Texte de Mathieu Roux | Photos de Sweet Girls
Auparavant diffusé à  Pathé Balexert (GE) du 27 mai au 23 juin, le film "Sweet Girls" est prolongé au Cinélux du 24 au 30 juin. Une excellente nouvelle qui permettra aux retardataires de visionner cette comédie drôle et piquante, tournée au Lignon avec des bouts de ficelle. Une bouffée d'air frais pour un genre quasi inexistant localement.
"Sweet girls" est une comédie drôle et piquante, tournée au Lignon (GE).
Photo: Sweet Girls

Au croisement de la fable sociale, de la «revanche révolutionnaire» et du récit amoureux, le film des réalisateurs Jean-Paul Cardinaux et Xavier Ruiz (d’)étonne.

 

Le pitch d’abord. Durant l’été, au cŠ«ur du grand ensemble du Lignon, deux adolescentes sans perspectives décident de libérer les appartements occupés par des personnes du troisième âge en les éliminant.

 

Elles considèrent l’ancienne génération directement responsables de leur situation précaire: «C’est les parents de nos parents qui nous ont niqué. Les vieux ont abusé du système… Nous, il nous restera que dalle». Délicieusement irrévérencieux. Toutefois, même si les deux cinéastes n’exploitent pas leur idée jusqu’au bout, le film n’en demeure pas moins intéressant et questionne le spectateur sur la place des aînés dans notre société, en abordant de manière originale le thème de l’intergénérationnalité.

 

Le décor ensuite. Coutumier des Genevois, le Lignon est magnifié par la caméra des deux réalisateurs qui en font un personnage à  part entière. Le film est traversé par une multitude de plans très beaux, tous au service du lieu. Ils évitent ainsi l’écueil de présenter la cité sous un angle inhospitalier et anxiogène. Le casting enfin. Les deux actrices françaises Flore Babled et Marie Petiot sont excellentes dans leurs rôles principaux respectifs et les plus anciens ne sont pas en reste. Qu’il s’agisse d’acteurs/trices confirmés ou de figurants directement issus du quartier et de ses alentours, ils s’en sortent avec les honneurs. Pour couronner le tout, la musique d’Alain Frey, créateur, batteur et producteur du groupe Aloan, colle parfaitement aux images.

 

«Avec presque rien, on peut faire beaucoup»

 

La citation est connue, la démarche aussi. Elle renverra même aux premiers films de certains grands réalisateurs pour les plus cinéphiles d’entre nous (J. Carpenter, D. Lynch, G. Miller, G. Romero, …). Pour Sweet Girls, c’est un cas d’école: 1h40 de film avec un budget de 150’000 francs. Une économie de moyens qui s’avère payante.
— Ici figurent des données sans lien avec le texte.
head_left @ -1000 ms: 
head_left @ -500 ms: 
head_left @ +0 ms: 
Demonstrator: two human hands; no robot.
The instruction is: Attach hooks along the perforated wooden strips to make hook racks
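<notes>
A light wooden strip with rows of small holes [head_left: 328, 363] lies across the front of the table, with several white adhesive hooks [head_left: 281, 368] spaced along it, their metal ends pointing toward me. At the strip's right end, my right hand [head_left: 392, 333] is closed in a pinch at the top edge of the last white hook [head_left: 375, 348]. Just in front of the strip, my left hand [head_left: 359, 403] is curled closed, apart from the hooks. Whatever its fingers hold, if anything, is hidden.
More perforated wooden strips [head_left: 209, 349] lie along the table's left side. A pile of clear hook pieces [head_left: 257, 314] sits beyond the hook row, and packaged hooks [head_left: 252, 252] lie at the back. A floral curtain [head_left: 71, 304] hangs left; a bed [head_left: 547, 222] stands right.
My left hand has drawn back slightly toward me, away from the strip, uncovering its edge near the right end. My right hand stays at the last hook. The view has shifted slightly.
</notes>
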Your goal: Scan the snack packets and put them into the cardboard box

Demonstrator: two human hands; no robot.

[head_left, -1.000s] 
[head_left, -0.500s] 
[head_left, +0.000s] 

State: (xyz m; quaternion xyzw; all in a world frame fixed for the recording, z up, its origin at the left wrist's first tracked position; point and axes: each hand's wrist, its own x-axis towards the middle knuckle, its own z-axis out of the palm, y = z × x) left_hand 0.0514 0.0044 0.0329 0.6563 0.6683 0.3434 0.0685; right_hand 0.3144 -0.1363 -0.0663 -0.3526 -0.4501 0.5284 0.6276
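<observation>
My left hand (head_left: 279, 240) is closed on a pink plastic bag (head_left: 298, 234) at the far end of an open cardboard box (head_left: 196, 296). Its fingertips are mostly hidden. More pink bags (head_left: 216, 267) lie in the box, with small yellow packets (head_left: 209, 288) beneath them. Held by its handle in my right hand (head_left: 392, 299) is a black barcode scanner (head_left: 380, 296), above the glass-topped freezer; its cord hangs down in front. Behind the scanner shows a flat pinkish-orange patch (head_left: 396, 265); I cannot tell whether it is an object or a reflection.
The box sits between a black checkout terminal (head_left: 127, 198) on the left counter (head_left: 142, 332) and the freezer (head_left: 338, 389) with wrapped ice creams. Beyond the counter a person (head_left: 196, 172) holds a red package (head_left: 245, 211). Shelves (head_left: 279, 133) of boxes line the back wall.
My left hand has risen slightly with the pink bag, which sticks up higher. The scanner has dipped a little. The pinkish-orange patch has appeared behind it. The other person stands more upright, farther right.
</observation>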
Elle a certainement contraint les deux cinéastes à  redoubler de créativité et cela se voit à  l’écran. Des idées de mise en scènes inventives apparaissent, comme la transition efficace menant au photomaton, certains plans-séquences tournés depuis le chariot d’un supermarché ou encore la mise en situation imaginaire de Marie (Marie Petiot) dans le bus, aidée par une voix-off bienvenue.

 

 

 

L’humour tire également parti de cette débrouille puisqu’il suffit bien souvent d’un dialogue relevé pour décrocher un rire («tu t’es filmée la moule?»). D’ailleurs, les quelques passages vulgaires du film pourraient bien être la seule explication quant à  l’âge légal fixé à  16 ans. Si ce n’est pas le cas, le mystère relatif à  cette décision reste entier. Alors pour les plus jeunes, dès 14 ans, pensez à  vous y rendre accompagnés.